Kam, 21 anni, preferisce le mattine trascorse dormendo, mentre O’Shea, 35 anni, si alza con il sole per fare escursioni e iniziare la giornata in modo tranquillo. Questa differenza fondamentale si manifesta quotidianamente sulla pista, dove O’Shea saluta il mondo con energia e Kam ha bisogno di spazio per adattarsi.

“Danny arriva ogni giorno con questo grande sorriso e io dico: ‘Aspetta, ho bisogno di un secondo. Per favore, spegni il sole’”, ha detto Kam. La risposta di O’Shea? Rispettare il suo spazio rimanendo pronta a esibirsi. Il loro allenatore sottolinea che comprendere gli stili di comunicazione degli altri è fondamentale per il successo.

Recupero da infortuni e il potere dei debriefing

Il loro viaggio verso l’oro non è stato semplice. Entrambi i pattinatori hanno dovuto affrontare infortuni consecutivi che hanno minacciato la loro candidatura olimpica. Dopo un breve programma traballante nell’evento a squadre, avevano bisogno di un pattino perfetto per assicurarsi l’oro. Hanno dato risultati, ma il loro successo non è stato solo una questione di abilità fisica.

Meekins utilizza un intenso processo di “debriefing” dopo le gare. Porta i due in un bar per ore per analizzare cosa ha funzionato, cosa ha fallito e come si sentiva. Questa analisi post-gara non riguarda soluzioni immediate; si tratta di imparare dal processo quando la pressione non consente la riflessione del momento.

Rompere la tensione con l’assurdità

Per mantenere l’atmosfera leggera, Meekins utilizza occasionalmente metodi non convenzionali. Prima di una sessione di allenamento cruciale, una volta allestì un finto Martini Bar sulla pista di pattinaggio – completo di musica jazz, una candela e caffè Martini – solo per forzare una pausa dalla tensione. L’obiettivo? Per ricordare loro che pattinare può essere di nuovo divertente, anche sotto un’enorme pressione.

Il gioco mentale: fiducia e perdono

Kam e O’Shea attribuiscono la loro forza mentale alla terapia, sia individuale che condivisa. Kam sottolinea che la maturità personale era essenziale per la partnership. O’Shea sottolinea che il pattinaggio di coppia richiede la massima fiducia, soprattutto considerati i rischi intrinseci. Kam ha subito una commozione cerebrale durante l’allenamento, sottolineando la necessità di sostegno reciproco.

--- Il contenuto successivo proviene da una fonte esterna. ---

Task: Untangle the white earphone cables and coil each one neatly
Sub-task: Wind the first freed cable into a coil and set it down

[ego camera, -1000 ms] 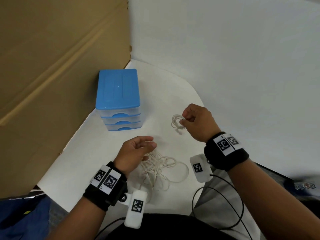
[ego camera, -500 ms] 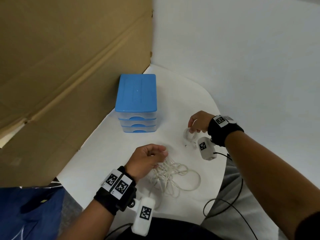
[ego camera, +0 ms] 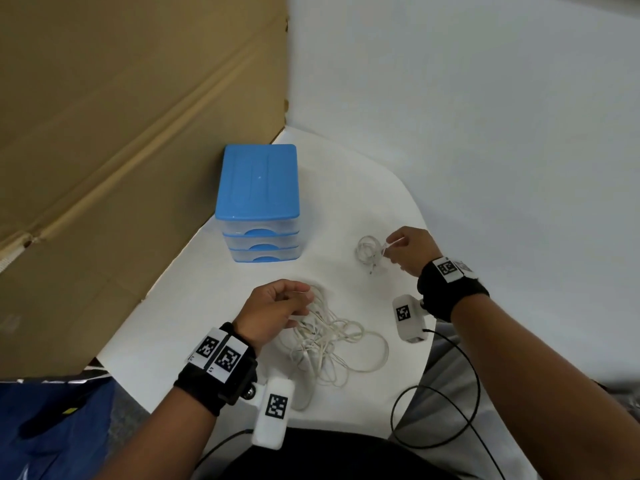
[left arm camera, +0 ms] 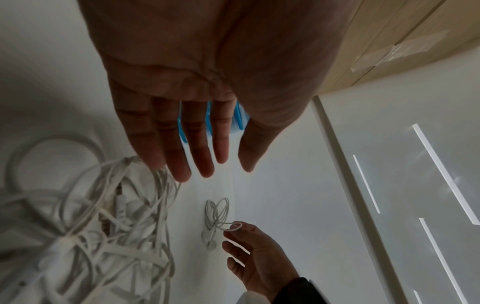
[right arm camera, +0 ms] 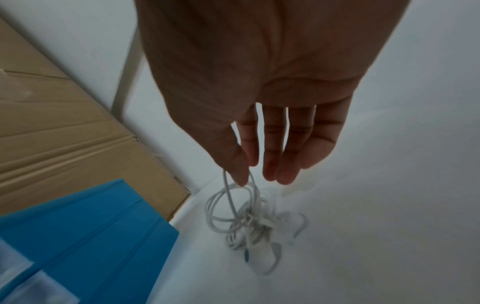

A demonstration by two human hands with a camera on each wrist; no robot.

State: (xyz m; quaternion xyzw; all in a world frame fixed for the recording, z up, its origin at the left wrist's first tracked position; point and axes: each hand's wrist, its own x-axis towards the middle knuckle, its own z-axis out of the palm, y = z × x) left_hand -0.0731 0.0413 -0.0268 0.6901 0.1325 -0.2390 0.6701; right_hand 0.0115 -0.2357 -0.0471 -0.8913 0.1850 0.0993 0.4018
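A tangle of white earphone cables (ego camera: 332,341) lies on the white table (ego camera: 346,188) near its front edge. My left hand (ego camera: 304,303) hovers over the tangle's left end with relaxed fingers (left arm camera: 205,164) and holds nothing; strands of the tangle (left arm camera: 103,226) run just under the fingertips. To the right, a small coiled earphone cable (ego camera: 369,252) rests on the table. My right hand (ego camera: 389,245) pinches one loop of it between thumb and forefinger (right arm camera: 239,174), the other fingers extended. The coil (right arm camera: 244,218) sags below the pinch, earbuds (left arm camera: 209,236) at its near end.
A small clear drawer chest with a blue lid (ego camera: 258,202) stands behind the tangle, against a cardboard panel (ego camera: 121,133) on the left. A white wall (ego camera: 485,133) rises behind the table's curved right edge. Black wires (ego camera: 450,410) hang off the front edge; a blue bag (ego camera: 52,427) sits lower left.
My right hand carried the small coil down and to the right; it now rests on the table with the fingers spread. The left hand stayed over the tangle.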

La loro dinamica, dicono, riguarda il perdono e il lasciare le tensioni fuori dal ghiaccio alla porta. “Se si verifica un errore o una mancanza di comunicazione fuori dal ghiaccio, abbiamo davvero imparato a metterlo da parte, a lasciarlo fuori dal ghiaccio e… a perdonarci a vicenda”, ha affermato Kam.

Conclusione:

La medaglia d’oro di Kam e O’Shea non è solo una vittoria dell’atletismo; è la testimonianza di una partnership costruita sulla comprensione, sull’umorismo e sull’incessante consapevolezza di sé. La loro storia sottolinea quanto sia cruciale la preparazione mentale per ottenere prestazioni d’élite, anche – o soprattutto – nel mondo ad alto rischio delle competizioni olimpiche.